◆ **Activity**: In the entries below, find the line containing "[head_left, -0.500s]" and the line containing "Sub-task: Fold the". Copy those two lines and everything between them exactly, without the pictures.

◆ **Listed entries**:
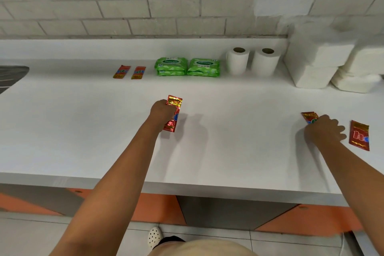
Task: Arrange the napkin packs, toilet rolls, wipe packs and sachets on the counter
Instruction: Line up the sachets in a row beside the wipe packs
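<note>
My left hand (161,110) grips a red foil sachet (174,110) above the middle of the white counter (83,131). My right hand (324,131) lies over another red sachet (308,117) on the counter, covering its near end; whether it grips it I cannot tell. A third red sachet (359,135) lies flat just right of that hand. Along the back stand two red sachets (121,71) (138,72), two stacks of green wipe packs (170,66) (203,67), two upright toilet rolls (238,60) (266,62) and white napkin packs (315,62) stacked at the right.
A grey brick wall (145,6) backs the counter. A dark sink edge (12,75) shows at the far left. Orange and grey cabinet fronts (155,208) run below the counter's front edge, above a tiled floor.
</note>
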The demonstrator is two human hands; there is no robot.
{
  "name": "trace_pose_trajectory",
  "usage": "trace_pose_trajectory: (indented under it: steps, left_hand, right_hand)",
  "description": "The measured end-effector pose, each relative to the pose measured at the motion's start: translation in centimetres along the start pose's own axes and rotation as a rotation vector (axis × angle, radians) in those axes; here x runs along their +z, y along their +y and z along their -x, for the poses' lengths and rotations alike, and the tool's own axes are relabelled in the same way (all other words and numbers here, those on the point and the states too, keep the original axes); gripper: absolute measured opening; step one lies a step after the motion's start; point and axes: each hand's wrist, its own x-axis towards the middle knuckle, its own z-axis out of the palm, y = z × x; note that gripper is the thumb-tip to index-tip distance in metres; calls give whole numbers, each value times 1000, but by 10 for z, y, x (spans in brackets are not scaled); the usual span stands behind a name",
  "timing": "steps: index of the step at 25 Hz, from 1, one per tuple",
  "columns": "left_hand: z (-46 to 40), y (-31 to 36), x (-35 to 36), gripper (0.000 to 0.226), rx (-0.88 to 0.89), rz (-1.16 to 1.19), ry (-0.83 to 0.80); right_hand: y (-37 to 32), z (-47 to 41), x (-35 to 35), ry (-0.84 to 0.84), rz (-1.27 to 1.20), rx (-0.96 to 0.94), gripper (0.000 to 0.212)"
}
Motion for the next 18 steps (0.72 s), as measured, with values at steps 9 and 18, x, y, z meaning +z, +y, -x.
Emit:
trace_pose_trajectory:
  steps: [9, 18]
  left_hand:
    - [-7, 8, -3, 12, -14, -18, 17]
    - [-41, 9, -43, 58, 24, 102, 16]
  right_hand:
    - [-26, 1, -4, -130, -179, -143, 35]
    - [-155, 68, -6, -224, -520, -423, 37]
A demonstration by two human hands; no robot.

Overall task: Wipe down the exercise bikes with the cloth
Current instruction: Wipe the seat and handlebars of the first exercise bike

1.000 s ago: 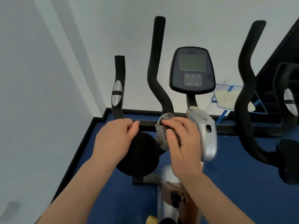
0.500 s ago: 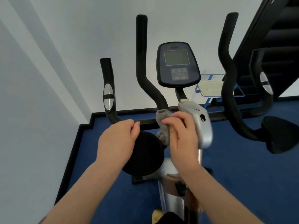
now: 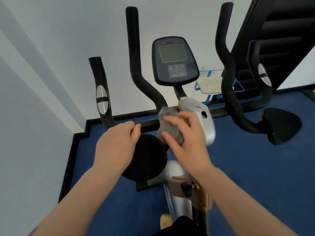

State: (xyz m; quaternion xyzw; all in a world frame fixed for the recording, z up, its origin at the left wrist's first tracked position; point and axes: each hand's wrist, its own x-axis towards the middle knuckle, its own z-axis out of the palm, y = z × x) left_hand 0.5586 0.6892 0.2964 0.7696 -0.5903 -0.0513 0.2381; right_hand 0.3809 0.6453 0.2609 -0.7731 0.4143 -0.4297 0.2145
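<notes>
An exercise bike stands right before me, with a black console [image 3: 175, 61] on a silver stem housing [image 3: 202, 120] and black foam handlebars [image 3: 136, 53]. My right hand [image 3: 185, 140] presses a grey cloth [image 3: 167, 116] against the handlebar crossbar, just left of the silver housing; its fingers are spread over the cloth. My left hand [image 3: 117, 147] grips the left part of the crossbar, above a round black arm pad [image 3: 150, 159]. A silver pulse sensor [image 3: 101, 99] sits on the left grip.
White walls close in on the left and behind. Blue carpet [image 3: 255, 167] covers the floor. A second black arm pad [image 3: 281, 126] juts out right. A blue-framed stand with a pale tray [image 3: 211, 81] and a dark slatted structure [image 3: 281, 40] stand behind, right.
My right hand has spread its fingers and shifted over the cloth on the crossbar. The left hand keeps its hold. The view has tilted and turned slightly right.
</notes>
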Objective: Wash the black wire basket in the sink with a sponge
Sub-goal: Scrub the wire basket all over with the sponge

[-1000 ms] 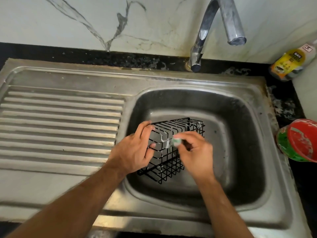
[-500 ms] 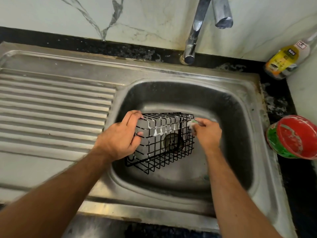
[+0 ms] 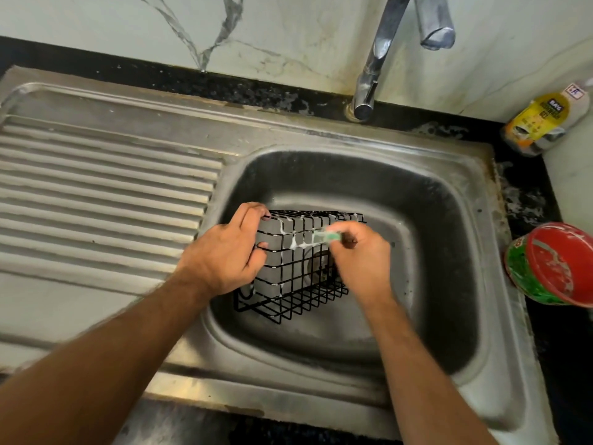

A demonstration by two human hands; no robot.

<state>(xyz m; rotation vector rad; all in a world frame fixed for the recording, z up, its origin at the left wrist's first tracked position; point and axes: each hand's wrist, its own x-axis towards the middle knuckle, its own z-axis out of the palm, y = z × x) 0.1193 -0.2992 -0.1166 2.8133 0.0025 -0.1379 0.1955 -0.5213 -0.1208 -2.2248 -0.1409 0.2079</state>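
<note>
One basket [image 3: 298,271], two hands [image 3: 224,252].

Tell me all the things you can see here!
basket: one, black wire, streaked with white foam, in the sink bowl
sponge: one, green, blurred, against the basket's top
sink: one, steel, with a ridged drainboard on its left
tap: one, chrome, above the bowl, no water running
bottle: one, yellow label, counter at back right
tub: one, green with red lid, counter at right
left hand: one, grips the basket's left end
right hand: one, holds the sponge
</note>
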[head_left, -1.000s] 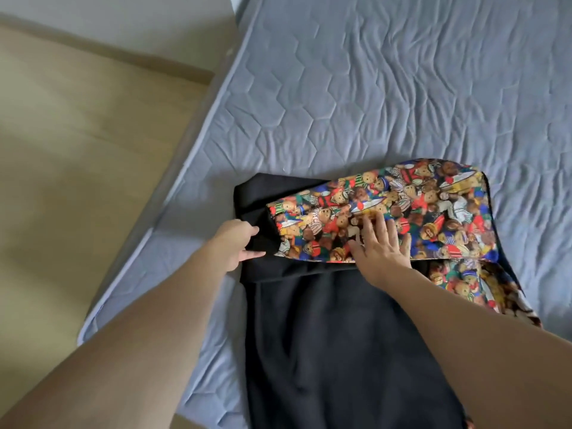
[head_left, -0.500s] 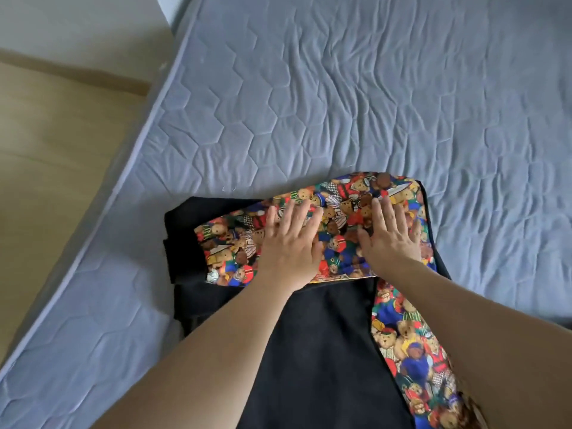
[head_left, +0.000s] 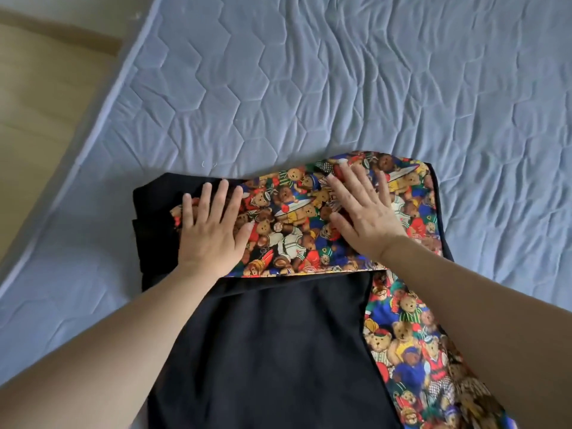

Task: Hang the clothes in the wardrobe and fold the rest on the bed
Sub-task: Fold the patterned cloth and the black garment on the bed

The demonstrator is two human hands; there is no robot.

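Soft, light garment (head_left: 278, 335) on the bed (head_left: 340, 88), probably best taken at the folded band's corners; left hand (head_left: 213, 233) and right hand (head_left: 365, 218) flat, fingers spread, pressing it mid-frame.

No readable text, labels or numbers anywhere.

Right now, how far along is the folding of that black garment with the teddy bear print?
One fold looks done: the teddy-bear-print flap lies over the black garment on the quilted blue mattress. In hand: the left hand and right hand press it flat. Left: the long lower part is unfolded. No wardrobe in view.
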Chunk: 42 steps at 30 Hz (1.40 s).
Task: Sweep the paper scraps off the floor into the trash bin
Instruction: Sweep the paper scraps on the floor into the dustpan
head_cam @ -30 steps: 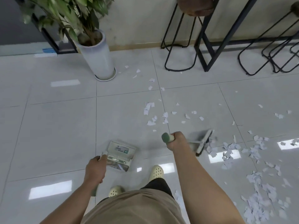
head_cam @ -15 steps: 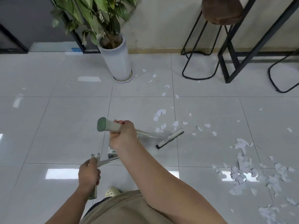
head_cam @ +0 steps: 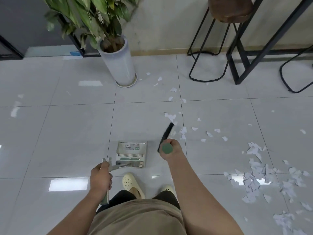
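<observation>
Grey tile floor [head_cam: 67, 133], paper scraps [head_cam: 254, 180]; left hand [head_cam: 100, 178] grips dustpan [head_cam: 131, 154], right hand [head_cam: 170, 150] broom [head_cam: 166, 134].

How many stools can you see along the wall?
2. One brown-seated stool stands right of the potted plant; another stool's black frame shows at the right edge. More may be hidden out of view.

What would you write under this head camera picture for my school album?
Right hand grips a broom, left hand holds a dustpan amid paper scraps.
</observation>
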Each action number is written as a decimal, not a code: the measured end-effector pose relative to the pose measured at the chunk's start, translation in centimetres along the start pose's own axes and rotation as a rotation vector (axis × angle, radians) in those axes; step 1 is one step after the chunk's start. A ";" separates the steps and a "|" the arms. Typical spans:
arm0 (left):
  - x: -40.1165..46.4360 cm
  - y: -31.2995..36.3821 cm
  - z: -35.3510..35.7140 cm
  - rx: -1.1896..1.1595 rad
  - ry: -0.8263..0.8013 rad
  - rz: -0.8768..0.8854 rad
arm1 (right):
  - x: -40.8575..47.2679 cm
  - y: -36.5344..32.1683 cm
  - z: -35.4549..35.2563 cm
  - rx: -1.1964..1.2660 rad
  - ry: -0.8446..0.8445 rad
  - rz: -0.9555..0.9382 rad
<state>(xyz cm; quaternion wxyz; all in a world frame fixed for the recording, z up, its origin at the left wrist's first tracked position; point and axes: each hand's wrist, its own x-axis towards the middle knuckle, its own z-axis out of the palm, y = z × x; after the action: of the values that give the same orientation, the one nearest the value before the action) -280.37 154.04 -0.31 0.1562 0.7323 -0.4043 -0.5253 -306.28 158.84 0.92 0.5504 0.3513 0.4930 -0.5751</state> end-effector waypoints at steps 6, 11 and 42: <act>4.0 3.4 0.5 0.051 -0.100 0.033 | 0.0 -2.7 0.7 0.211 0.195 -0.140; 9.6 7.7 -0.8 -0.010 -0.131 -0.026 | 1.5 -3.1 6.6 0.348 0.279 -0.179; 22.5 22.1 1.5 -0.091 0.100 -0.062 | 9.7 -13.4 27.6 -0.079 -0.186 -0.001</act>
<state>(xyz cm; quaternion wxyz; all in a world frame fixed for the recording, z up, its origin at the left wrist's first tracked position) -288.46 123.57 -0.96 0.1931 0.7619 -0.3489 -0.5104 -317.00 128.55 1.52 0.6067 0.2742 0.4622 -0.5857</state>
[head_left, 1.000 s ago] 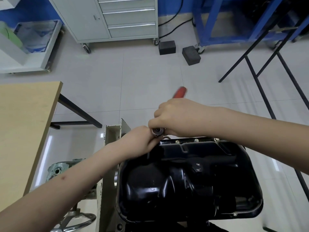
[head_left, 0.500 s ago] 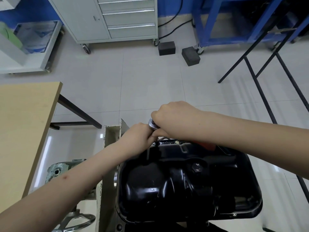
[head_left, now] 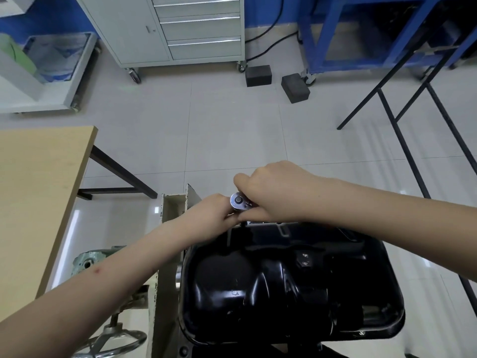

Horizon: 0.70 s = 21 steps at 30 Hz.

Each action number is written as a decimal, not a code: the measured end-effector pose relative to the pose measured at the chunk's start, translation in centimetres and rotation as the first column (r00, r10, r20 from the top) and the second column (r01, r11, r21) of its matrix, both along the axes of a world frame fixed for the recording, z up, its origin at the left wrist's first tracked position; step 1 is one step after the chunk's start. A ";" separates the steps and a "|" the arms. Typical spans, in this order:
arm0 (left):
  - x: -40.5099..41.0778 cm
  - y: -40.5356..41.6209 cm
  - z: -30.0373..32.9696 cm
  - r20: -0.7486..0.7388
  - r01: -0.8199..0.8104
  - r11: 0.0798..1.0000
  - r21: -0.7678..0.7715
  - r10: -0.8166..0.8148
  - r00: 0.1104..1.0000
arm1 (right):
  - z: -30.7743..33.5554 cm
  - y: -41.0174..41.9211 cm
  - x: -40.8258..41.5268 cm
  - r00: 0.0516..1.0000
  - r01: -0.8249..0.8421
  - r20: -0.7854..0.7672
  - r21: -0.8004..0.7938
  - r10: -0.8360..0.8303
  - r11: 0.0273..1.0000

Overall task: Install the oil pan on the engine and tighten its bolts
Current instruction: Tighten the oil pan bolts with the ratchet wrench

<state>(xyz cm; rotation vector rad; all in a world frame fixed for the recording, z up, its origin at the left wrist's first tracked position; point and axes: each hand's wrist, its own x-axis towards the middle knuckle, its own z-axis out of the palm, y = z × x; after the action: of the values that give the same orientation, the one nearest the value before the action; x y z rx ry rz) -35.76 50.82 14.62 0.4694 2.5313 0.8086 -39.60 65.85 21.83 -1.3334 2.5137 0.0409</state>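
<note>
Sitting mouth-down on the engine, which it hides almost wholly, the one black oil pan (head_left: 289,285) fills the lower middle of the view, its flange up where the bolts can be reached. A pale stand (head_left: 165,228) beside it likely carries the engine; a wooden worktop (head_left: 36,192) lies to the left. Two hands meet at the pan's far rim. The right hand (head_left: 278,192) is clenched round one ratchet (head_left: 239,201), probably to swing it. The left hand (head_left: 209,215) grips just under the ratchet's head, seemingly steadying the socket on a bolt, itself hidden.
</note>
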 end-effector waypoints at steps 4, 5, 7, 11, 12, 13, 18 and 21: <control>0.2 0.5 -0.1 -0.048 -0.159 0.987 0.021 0.159 0.986 | -0.5 -0.5 0.9 0.989 0.145 0.038 -0.035 -0.144 0.989; 0.3 0.6 -0.1 -0.044 -0.160 0.987 0.010 0.160 0.986 | -0.4 -0.5 0.8 0.990 0.137 0.043 -0.031 -0.136 0.990; 0.3 0.5 -0.1 -0.026 -0.126 0.992 -0.004 0.126 0.992 | -0.1 -0.5 0.3 0.995 0.090 0.051 -0.010 -0.090 0.996; 0.0 0.6 0.0 -0.046 -0.001 0.999 0.054 0.004 0.999 | 0.6 -0.1 -1.1 0.992 -0.109 0.070 0.041 0.106 0.993; 0.0 0.9 0.1 -0.058 0.034 0.997 0.062 -0.031 0.998 | 0.7 0.0 -1.2 0.984 -0.172 0.057 0.060 0.168 0.983; -0.1 1.0 0.1 -0.063 0.058 0.996 0.069 -0.053 0.997 | 0.8 0.0 -1.3 0.977 -0.211 0.044 0.073 0.209 0.975; -0.3 0.5 -0.2 -0.002 -0.036 0.998 0.055 0.036 0.999 | 0.7 -0.1 -1.0 0.994 -0.084 -0.057 0.091 0.089 0.992; 0.3 0.7 -0.2 -0.095 -0.145 0.985 0.090 0.153 0.984 | 0.2 -0.2 -0.5 0.998 0.003 -0.063 0.069 0.002 0.998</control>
<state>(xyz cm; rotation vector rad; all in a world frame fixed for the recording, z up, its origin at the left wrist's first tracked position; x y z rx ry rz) -35.47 51.50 14.44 0.3585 2.6595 0.9713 -40.13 65.64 22.02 -1.3242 2.5402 0.1704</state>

◆ **Response to this task**:
[head_left, -0.500s] 
[head_left, +0.000s] 

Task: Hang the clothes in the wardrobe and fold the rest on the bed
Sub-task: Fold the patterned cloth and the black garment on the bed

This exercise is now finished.